To do ▸
Each line in the entries below that holds the word "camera" belongs in the answer.

[Stored data]
[Start of Attachment]

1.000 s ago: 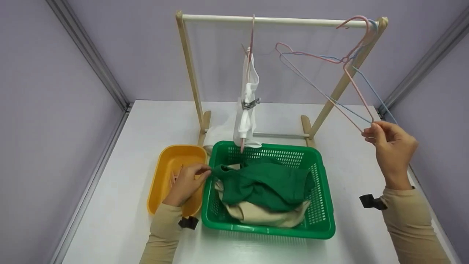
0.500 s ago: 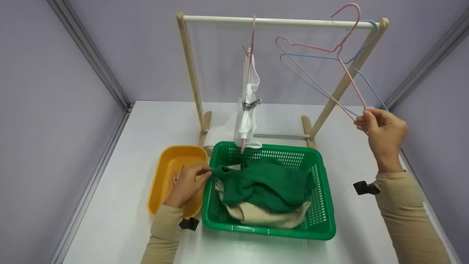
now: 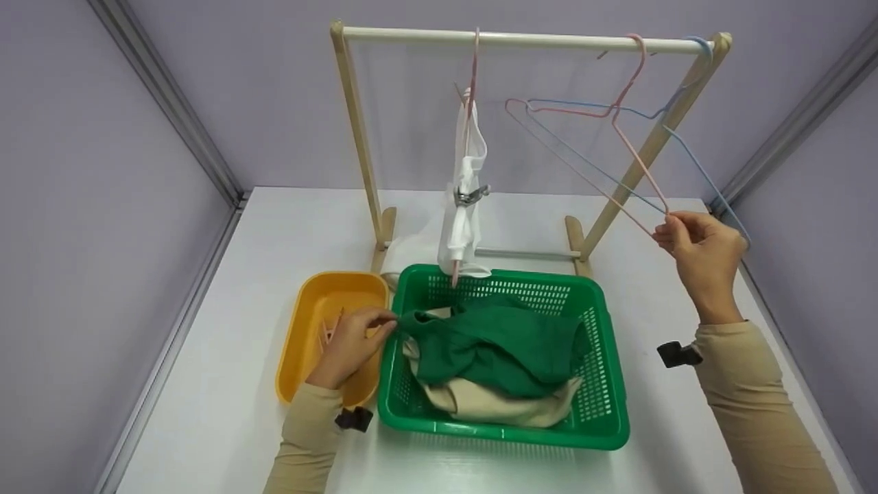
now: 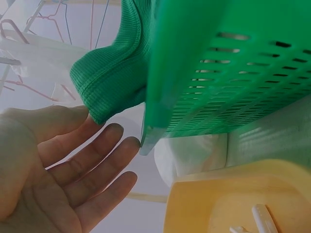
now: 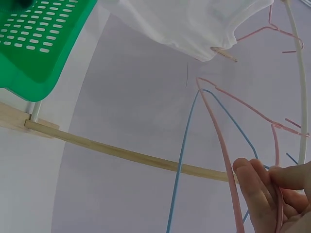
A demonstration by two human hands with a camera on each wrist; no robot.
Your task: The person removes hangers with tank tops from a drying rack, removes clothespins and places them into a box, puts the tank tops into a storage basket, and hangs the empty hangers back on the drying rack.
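Note:
My right hand (image 3: 706, 250) pinches the lower corner of a pink wire hanger (image 3: 569, 111). That hanger's hook now lies over the white rod (image 3: 549, 40), its tip showing below the rod. Beside it a blue hanger (image 3: 710, 178) hangs at the rod's right end. My left hand (image 3: 353, 343) is at the left rim of the green basket (image 3: 614, 384). Its thumb and index finger pinch a ribbed corner of a green garment (image 4: 112, 82), while the other fingers spread loosely. The rest of the green garment lies in the basket on a beige cloth (image 3: 507, 405).
A white garment (image 3: 466, 171) with a metal clip (image 3: 471, 195) hangs on another pink hanger at mid-rod, its lower end over the basket's back rim. A yellow tray (image 3: 291, 357) with pink clothespins (image 3: 328, 334) stands left of the basket. Wooden posts (image 3: 353, 116) support the rod.
My right hand has moved left with the pink hanger. Its hook rose above the rod, then came down over it. My left hand has stayed at the green garment.

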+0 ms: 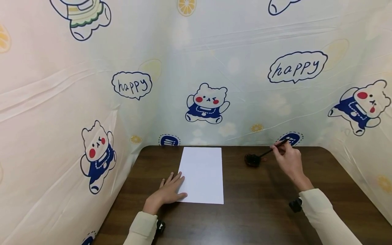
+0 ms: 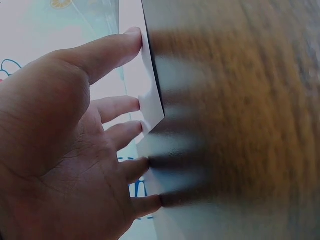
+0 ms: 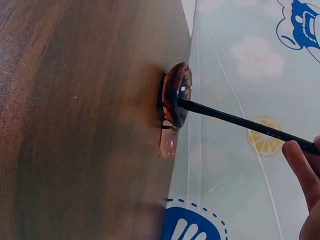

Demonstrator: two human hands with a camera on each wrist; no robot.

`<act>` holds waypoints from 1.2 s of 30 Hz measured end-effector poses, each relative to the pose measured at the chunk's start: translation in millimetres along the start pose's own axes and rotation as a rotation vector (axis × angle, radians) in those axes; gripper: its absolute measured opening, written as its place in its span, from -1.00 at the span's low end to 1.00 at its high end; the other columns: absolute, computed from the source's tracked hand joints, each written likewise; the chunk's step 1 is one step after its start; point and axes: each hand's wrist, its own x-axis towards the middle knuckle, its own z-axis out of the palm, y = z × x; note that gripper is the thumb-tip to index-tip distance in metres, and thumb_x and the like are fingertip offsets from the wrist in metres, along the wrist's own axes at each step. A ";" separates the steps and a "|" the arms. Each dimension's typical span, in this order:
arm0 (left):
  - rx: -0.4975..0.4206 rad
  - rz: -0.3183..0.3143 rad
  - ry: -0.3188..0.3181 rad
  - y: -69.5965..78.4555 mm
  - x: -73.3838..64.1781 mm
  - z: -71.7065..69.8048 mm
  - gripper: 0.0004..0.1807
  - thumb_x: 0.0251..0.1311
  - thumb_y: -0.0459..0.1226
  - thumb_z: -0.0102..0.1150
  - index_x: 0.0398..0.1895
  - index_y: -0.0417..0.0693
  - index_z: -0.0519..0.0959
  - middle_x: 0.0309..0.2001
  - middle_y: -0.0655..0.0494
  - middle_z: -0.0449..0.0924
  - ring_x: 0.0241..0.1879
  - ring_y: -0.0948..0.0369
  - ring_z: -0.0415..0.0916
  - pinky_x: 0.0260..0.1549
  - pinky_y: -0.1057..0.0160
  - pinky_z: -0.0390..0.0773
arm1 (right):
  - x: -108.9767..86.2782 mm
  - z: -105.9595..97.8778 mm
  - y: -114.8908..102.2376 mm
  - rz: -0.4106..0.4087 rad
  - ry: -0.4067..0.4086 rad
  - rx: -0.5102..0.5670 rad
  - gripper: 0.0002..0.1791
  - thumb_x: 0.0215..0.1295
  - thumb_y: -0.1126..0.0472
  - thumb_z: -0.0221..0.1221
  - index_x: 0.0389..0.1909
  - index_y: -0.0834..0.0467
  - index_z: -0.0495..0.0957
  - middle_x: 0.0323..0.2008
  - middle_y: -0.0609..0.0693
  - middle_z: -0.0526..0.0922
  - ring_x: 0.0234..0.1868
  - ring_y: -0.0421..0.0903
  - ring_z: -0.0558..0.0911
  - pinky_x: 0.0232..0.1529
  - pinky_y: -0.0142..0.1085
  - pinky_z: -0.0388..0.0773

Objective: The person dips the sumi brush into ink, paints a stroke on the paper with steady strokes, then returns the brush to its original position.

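A blank white sheet of paper [image 1: 202, 175] lies upright on the table. At its lower left edge rests my left hand [image 1: 166, 192], fingers spread, with the thumb and two fingertips on the paper and the other fingertips on the wood, as the left wrist view shows. My right hand [image 1: 289, 160] pinches a slim black brush [image 1: 273, 147] near its upper end. The brush slants down to the left, its tip hidden in a small dark dish [image 1: 252, 160]. In the right wrist view the dish [image 3: 175, 95] looks glossy and reddish-brown, with a translucent reddish tab at its side.
The dark wooden table [image 1: 245, 217] has rounded far corners. Close behind its far edge hangs a pale cloth [image 1: 171, 112] with printed bears and "happy" bubbles, which also rises along both sides. Dark devices are strapped at both wrists.
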 end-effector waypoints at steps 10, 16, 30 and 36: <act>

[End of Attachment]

Answer box ▸
A demonstration by two human hands with a camera on each wrist; no robot.
Demonstrator: two human hands with a camera on each wrist; no robot.

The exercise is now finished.